Records excerpted from a collection
>>>>

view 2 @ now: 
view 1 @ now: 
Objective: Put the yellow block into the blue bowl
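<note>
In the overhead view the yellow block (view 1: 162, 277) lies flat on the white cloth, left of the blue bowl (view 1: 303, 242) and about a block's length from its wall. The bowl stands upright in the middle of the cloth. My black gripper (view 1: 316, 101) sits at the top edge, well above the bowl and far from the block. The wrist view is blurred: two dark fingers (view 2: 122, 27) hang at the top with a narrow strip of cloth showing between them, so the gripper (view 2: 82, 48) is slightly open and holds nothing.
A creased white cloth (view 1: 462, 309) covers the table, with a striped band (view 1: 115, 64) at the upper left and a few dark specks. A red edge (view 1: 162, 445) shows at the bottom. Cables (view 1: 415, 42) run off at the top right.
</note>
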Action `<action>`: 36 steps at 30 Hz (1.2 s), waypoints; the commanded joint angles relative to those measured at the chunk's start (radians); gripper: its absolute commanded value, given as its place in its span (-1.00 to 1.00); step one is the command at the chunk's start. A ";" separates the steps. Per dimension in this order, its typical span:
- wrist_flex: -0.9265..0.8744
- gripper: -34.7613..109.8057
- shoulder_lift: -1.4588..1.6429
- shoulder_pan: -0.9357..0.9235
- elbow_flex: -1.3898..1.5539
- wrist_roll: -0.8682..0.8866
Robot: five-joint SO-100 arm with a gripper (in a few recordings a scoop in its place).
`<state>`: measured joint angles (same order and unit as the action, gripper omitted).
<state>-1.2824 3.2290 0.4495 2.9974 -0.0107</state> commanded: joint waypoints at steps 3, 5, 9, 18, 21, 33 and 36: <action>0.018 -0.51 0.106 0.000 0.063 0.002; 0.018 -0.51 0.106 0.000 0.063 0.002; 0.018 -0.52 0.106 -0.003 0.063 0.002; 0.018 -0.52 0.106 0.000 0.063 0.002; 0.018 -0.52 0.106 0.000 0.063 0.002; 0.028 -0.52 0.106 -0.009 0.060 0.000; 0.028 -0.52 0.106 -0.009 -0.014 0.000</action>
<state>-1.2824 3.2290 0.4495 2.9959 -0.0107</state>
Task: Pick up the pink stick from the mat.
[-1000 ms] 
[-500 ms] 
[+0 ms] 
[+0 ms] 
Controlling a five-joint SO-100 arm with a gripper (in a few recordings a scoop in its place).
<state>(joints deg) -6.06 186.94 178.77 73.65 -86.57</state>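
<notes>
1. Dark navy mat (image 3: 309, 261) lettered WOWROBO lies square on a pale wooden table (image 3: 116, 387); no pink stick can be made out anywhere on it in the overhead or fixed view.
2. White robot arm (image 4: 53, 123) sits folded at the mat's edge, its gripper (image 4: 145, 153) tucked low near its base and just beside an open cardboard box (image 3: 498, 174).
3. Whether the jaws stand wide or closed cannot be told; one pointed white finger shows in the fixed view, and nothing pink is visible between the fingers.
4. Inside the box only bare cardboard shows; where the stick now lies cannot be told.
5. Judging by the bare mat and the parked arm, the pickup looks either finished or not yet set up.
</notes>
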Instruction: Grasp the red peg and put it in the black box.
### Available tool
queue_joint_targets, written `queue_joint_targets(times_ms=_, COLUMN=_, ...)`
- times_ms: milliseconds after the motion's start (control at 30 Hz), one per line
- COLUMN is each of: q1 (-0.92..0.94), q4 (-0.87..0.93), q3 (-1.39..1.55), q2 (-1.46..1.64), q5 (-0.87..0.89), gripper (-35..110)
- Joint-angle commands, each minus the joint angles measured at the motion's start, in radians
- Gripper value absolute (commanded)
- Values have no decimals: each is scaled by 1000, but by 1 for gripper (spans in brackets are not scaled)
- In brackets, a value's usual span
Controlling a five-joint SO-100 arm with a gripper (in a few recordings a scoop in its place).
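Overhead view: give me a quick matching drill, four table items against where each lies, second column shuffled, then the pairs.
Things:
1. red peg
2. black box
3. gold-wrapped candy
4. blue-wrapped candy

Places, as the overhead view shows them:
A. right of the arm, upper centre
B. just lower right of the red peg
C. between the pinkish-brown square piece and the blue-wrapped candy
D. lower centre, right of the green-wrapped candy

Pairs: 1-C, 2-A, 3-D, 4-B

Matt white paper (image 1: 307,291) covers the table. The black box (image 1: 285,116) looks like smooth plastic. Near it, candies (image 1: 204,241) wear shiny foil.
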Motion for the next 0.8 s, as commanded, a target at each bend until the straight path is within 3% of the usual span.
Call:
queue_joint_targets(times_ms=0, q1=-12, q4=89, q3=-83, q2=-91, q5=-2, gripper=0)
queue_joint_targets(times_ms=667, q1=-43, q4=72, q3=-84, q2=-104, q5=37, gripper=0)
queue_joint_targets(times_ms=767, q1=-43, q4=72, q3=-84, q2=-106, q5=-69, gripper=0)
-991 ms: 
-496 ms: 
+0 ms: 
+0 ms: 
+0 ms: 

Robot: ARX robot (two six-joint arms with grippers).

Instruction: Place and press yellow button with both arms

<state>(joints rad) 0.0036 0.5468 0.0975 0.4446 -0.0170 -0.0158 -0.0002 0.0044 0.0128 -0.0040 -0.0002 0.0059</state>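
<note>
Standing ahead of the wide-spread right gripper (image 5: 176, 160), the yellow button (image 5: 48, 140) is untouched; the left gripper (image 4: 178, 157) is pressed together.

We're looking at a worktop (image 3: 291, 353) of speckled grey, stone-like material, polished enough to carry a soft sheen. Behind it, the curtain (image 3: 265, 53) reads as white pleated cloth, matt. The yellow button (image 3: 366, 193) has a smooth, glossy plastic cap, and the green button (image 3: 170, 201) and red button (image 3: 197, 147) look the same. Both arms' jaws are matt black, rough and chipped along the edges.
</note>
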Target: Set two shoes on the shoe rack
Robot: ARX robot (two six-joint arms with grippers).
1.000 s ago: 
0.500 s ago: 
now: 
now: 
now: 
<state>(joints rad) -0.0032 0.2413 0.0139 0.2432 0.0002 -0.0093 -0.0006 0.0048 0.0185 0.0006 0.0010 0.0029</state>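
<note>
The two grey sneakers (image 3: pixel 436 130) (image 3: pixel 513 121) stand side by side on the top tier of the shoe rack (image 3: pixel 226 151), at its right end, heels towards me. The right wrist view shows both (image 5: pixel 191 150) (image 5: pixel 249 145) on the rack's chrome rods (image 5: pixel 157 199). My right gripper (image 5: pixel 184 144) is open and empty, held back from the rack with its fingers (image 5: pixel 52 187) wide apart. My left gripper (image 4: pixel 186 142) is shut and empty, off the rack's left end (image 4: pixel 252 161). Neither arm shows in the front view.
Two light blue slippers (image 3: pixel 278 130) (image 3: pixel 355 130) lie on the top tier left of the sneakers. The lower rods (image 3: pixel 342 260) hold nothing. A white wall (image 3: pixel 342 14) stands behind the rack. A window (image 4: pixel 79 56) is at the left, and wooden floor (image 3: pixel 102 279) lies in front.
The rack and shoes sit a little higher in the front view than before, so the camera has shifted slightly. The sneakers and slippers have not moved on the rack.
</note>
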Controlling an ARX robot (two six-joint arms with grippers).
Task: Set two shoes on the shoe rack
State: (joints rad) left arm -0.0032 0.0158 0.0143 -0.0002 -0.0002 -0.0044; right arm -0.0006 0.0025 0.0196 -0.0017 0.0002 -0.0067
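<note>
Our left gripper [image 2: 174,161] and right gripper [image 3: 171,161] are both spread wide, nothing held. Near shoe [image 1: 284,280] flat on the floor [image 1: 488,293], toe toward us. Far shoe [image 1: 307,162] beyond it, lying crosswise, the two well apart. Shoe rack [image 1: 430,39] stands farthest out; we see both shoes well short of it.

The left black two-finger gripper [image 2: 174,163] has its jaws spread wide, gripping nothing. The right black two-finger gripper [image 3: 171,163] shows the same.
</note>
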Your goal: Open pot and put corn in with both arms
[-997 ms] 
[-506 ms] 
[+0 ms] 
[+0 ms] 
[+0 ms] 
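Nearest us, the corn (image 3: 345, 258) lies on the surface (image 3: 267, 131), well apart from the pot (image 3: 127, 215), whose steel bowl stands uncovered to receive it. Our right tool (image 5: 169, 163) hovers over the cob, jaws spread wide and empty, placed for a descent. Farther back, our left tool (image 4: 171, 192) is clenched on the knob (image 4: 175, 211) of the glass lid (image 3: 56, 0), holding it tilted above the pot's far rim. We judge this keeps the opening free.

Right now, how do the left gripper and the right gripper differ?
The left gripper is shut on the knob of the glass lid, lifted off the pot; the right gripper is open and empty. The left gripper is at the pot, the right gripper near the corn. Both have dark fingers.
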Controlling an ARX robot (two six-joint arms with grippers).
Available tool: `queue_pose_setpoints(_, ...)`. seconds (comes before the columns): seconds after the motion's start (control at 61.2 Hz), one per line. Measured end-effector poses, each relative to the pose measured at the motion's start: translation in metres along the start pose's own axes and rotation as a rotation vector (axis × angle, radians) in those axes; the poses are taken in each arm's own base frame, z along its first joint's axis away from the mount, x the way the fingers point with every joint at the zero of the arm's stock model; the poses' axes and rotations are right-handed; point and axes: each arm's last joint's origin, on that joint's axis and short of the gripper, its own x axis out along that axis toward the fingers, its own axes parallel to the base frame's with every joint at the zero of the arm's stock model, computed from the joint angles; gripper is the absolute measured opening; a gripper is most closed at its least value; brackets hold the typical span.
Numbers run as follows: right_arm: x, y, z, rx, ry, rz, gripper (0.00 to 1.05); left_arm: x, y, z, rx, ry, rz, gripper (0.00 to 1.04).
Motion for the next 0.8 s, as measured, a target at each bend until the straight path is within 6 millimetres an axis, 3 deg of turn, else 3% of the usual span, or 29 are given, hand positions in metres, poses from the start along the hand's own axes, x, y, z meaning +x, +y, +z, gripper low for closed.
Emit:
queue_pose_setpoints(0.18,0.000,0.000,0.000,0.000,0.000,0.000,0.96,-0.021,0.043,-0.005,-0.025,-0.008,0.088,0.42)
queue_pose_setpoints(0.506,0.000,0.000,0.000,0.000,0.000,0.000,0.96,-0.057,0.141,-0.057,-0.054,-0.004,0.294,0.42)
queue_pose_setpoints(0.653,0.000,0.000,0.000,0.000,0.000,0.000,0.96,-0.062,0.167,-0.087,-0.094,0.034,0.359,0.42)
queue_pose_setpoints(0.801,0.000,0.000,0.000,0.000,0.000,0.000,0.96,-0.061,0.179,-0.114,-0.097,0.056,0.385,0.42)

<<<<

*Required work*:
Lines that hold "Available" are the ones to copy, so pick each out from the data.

*Response to this exercise*:
### Available tool
Available tool: `queue_pose_setpoints(_, ...)`. seconds (comes before the columns): seconds after the motion's start (control at 61.2 Hz), one per line. Measured end-effector poses, each relative to the pose measured at the motion's start: translation in metres along the start pose's own axes and rotation as a rotation vector (axis × angle, radians) in those axes; the poses are taken in each arm's own base frame, z along its first joint's axis away from the mount, x the way the fingers point with every joint at the zero of the arm's stock model; the poses' axes and rotations are right-handed; point and axes: each arm's last joint's origin, on that joint's axis and short of the gripper, its own x axis out along that axis toward the fingers, its own axes parallel to the base frame's with every joint at the zero of the arm's stock model, computed from the joint angles; gripper is the absolute measured opening; a gripper is most closed at its least value; brackets hold the typical span.

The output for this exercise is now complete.